Division of Endocrine Surgery, UT Southwestern Medical Center, Dallas, TX 75390, USA.
Biomedical Artificial Intelligence Research Lab, UCLA Department of Bioengineering, Los Angeles, CA 90024, USA.
J Clin Endocrinol Metab. 2024 Jun 17;109(7):1684-1693. doi: 10.1210/clinem/dgae277.
Use of artificial intelligence (AI) to predict clinical outcomes in thyroid nodule diagnostics has grown exponentially over the past decade. The greatest challenge is in understanding the best model to apply to one's own patient population, and how to operationalize such a model in practice.
A literature search of PubMed and IEEE Xplore was conducted for English-language publications between January 1, 2015 and January 1, 2023, studying diagnostic tests on suspected thyroid nodules that used AI. We excluded articles without prospective or external validation, nonprimary literature, duplicates, focused on nonnodular thyroid conditions, not using AI, and those incidentally using AI in support of an experimental diagnostic outside standard clinical practice. Quality was graded by Oxford level of evidence.

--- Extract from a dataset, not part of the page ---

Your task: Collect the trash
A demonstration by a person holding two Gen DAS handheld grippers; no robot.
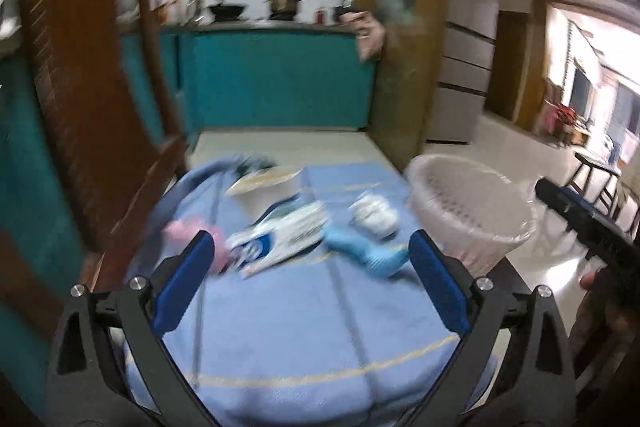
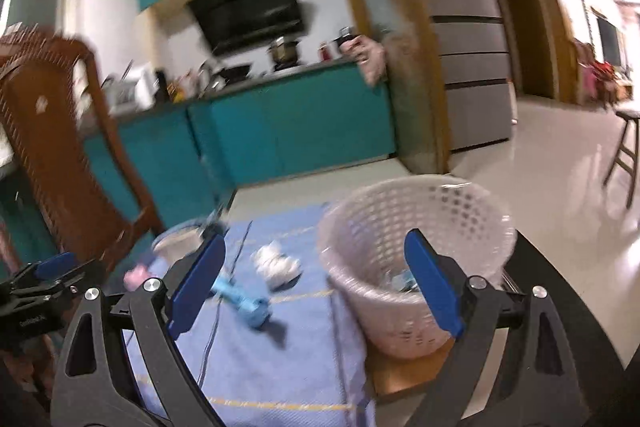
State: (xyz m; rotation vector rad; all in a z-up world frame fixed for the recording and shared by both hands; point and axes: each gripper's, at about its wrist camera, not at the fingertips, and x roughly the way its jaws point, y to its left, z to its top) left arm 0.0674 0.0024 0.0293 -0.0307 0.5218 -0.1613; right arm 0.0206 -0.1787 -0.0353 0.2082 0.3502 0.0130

A total of 61 studies were identified; all performed external validation, 16 studies were prospective, and 33 compared a model to physician prediction of ground truth. Statistical validation was reported in 50 papers. A diagnostic pipeline was abstracted, yielding 5 high-level outcomes: (1) nodule localization, (2) ultrasound (US) risk score, (3) molecular status, (4) malignancy, and (5) long-term prognosis. Seven prospective studies validated a single commercial AI; strengths included automating nodule feature assessment from US and assisting the physician in predicting malignancy risk, while weaknesses included automated margin prediction and interobserver variability.
Models predominantly used US images to predict malignancy. Of 4 Food and Drug Administration-approved products, only S-Detect was extensively validated. Implementing an AI model locally requires data sanitization and revalidation to ensure appropriate clinical performance.

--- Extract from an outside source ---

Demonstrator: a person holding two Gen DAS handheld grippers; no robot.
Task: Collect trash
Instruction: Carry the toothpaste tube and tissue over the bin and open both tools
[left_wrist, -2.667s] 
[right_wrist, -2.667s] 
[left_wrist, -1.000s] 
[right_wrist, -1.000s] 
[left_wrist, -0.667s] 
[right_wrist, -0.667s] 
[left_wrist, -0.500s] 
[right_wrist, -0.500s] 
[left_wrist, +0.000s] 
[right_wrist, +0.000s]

在过去十年中,人工智能(AI)在甲状腺结节诊断中预测临床结果的应用呈指数级增长。最大的挑战在于了解将最佳模型应用于自身患者人群的方法,以及如何在实践中实现这种模型。
对 2015 年 1 月 1 日至 2023 年 1 月 1 日期间发表的英语文献进行了 PubMed 和 IEEE Xplore 文献检索,研究了使用 AI 对疑似甲状腺结节进行的诊断测试。我们排除了没有前瞻性或外部验证、非主要文献、重复、关注非结节性甲状腺疾病、未使用 AI 以及偶然使用 AI 支持标准临床实践以外的实验性诊断的文章。质量由牛津证据水平分级。
共确定了 61 项研究;所有研究均进行了外部验证,16 项研究为前瞻性研究,33 项研究将模型与医生对真实情况的预测进行了比较。50 篇论文报告了统计验证。提取了一个诊断流程,得出了 5 个高级别结果:(1)结节定位,(2)超声(US)风险评分,(3)分子状态,(4)恶性肿瘤,(5)长期预后。有 7 项前瞻性研究验证了一种单一的商业 AI;其优点包括从 US 自动评估结节特征并协助医生预测恶性肿瘤风险,而缺点包括自动预测边界和观察者间变异性。
模型主要使用 US 图像来预测恶性肿瘤。在 4 种获得美国食品和药物管理局批准的产品中,只有 S-Detect 得到了广泛验证。在本地实施 AI 模型需要数据净化和重新验证,以确保适当的临床性能。